4 - La réaction : l’auto-protection de la société

 

Suite à la mise en place de ce marché autorégulateur, la société eut, conséquemment, l’instinct de protection contre le "laissez-faire" intégral postulés par les tenants du libre-échange. On assista alors à ce que Polanyi désigne sous le vocable de "double-mouvement" :

 

"Le libéralisme économique a été le principe organisateur d’une société qui s’employait à créer un système de marché. Simple penchant pour des méthodes non bureaucratiques à sa naissance, il s’est développé en une véritable foi dans le salut de l’homme ici-bas grâce à un marché auto-régulateur. Ce fanatisme a résulté de la soudaine aggravation de la tâche dans laquelle il se trouvait engagé... ; La foi libérale ne prit sa ferveur évangélique que pour répondre aux besoins d’une économie de marché déployée dans son entier...Sous une autre forme et, naturellement, avec une tendance politique opposée, les organisations marxistes ont fait un raisonnement tout aussi partisan. Marx a lui-même suivi Ricardo en définissant les classes en termes économiques, et l’exploitation économique a sans doute été un trait caractéristique de l’âge bourgeois. Dans le marxisme populaire, cela a conduit à une théorie grossière du développement social à base de classes...On a soutenu que les guerres étaient provoquées par ces intérêts combinés à ceux des des firmes d’armement qui, miraculeusement, avaient acquis le pouvoir d’entraîner des pays entiers dans des politiques fatales, contraires à leurs intérêts vitaux. Libéraux et marxistes étaient en effet d’accord pour faire dériver le mouvement protectionniste de la force d’intérêts partisans ; pour expliquer les droits de douane sur les produits agricoles par l’influence politique de propriétaires réactionnaires ; pour rendre la soif de profits des magnats industriels responsable de la croissance des entreprises monopolistes ; pour présenter la guerre comme la conséquence des déchaînements affairistes. La prespective des tenants du libéralisme économique a trouvé ainsi un puissant soutien dans une théorie étroite des classes. En adoptant le point de vue de l’antagonisme des classes, libéraux et marxistes ont soutenu des positions identiques...
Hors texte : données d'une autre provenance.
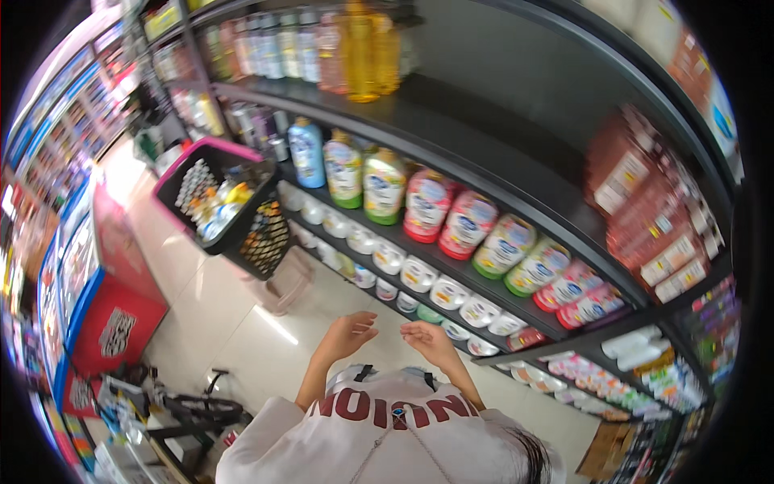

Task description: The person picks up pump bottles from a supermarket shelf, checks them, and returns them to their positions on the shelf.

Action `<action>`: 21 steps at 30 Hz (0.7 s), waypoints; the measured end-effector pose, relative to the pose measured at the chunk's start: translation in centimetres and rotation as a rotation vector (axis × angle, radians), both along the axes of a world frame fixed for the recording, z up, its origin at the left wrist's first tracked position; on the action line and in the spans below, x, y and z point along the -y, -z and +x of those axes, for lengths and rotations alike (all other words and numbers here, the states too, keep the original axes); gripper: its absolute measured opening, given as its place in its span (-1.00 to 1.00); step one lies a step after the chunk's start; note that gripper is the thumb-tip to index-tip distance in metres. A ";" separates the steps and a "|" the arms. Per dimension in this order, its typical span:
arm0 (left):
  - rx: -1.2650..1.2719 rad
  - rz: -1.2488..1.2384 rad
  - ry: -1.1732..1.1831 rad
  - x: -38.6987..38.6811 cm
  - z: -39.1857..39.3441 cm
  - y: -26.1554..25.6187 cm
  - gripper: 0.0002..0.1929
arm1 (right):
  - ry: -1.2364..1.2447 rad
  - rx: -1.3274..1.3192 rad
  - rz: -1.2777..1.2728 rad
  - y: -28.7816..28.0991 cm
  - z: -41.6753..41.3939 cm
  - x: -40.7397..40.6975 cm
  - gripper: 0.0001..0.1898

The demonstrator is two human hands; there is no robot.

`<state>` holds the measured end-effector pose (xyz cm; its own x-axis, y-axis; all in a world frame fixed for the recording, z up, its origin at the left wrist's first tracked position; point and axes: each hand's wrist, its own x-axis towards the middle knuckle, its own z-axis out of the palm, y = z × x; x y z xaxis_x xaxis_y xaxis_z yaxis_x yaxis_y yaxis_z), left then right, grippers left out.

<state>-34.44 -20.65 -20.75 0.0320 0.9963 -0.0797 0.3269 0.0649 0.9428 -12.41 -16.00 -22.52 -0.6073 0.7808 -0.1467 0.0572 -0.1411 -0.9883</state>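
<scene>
My left hand (347, 336) is raised in front of my waist with its fingers loosely curled and apart, holding nothing. Level with it, my right hand (429, 340) is also bare, its fingertips facing the left one across a gap. Neither hand touches the shelving. Beyond them runs a shelf row of large lotion-type bottles, among them a blue bottle (306, 152), a green-bottomed bottle (384, 186) and a red bottle (427, 206). Below that row, round white tubs (418, 274) line a lower shelf. Amber bottles (363, 54) stand on the shelf above.
A black plastic basket with a pink rim (208, 140), filled with small bottles, rests on a pale pink stool (290, 281) at left. Farther left stands a red chest freezer (130, 320). A bicycle (202, 402) is at lower left. Pink-brown boxes (650, 206) occupy the upper right shelf.
</scene>
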 end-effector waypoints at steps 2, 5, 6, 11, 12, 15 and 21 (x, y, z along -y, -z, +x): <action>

Pendant un siècle, la dynamique de la société moderne a été gouvernée par un double mouvement : le marché s’est continuellement étendu, mais ce mouvement a rencontré un contre-mouvement contrôlant cette expansion dans des directions déterminées. Quelque vitale que fût l’importance d’untel contre-mouvement pour la protection de la société, celui-ci était compatible, en dernière analyse avec l’auto-régulation du marché, et, partant, avec le système de marché lui-même"

 

5 - L’avènement du fascisme

 

La conséquence de ce marché auto-régulateur fut, in fine, pour Polanyi l’apparition progressive de mouvements fascistes (qu’il distingue des conservateurs).

 

"Si jamais mouvement politique répondit aux besoins d’une situation objective, au lieu d’être la conséquence de causes fortuites, c’est bien le fascisme...On peut décrire la solution fasciste à l’impasse où s’était mis le capitalisme libéral comme une réforme de l’économie de marché réalisée au prix de l’extirpation de toutes les institutions démocratiques, à la fois dans le domaine des relations industrielles et dans le domaine politique...Un pays approchant de la phase fasciste présentait des symptômes parmi lesquels l’existence d’un mouvement proprement fasciste n’était pas nécessaire. On y apercevait des signes au moins aussi importants : la diffusion de philosophies irrationalistes, d’une esthétique raciale, d’une démagogie anticapitaliste, d’opinions hétérodoxes sur la monnaie, de critiques du système des partis, d’un dénigrement général du "régime", quel que fût le nom donné à l’organisation démocratique existante...Les fascistes répondent à la reconnaissance de la réalité de la société en rejetant le postulat de la liberté."

 

Conclusion personnelle : 

 

Pour ma part, je ne partage pas toute la thèse de Polanyi mais je considère que c’est une oeuvre majeure, particulièrement fouillée, percutante et donnant un éclairage à la fois original et nouveau sur ce qu’on nomme communément le "marché auto-régulateur". Ouvrage, donc, à consommer sans modération !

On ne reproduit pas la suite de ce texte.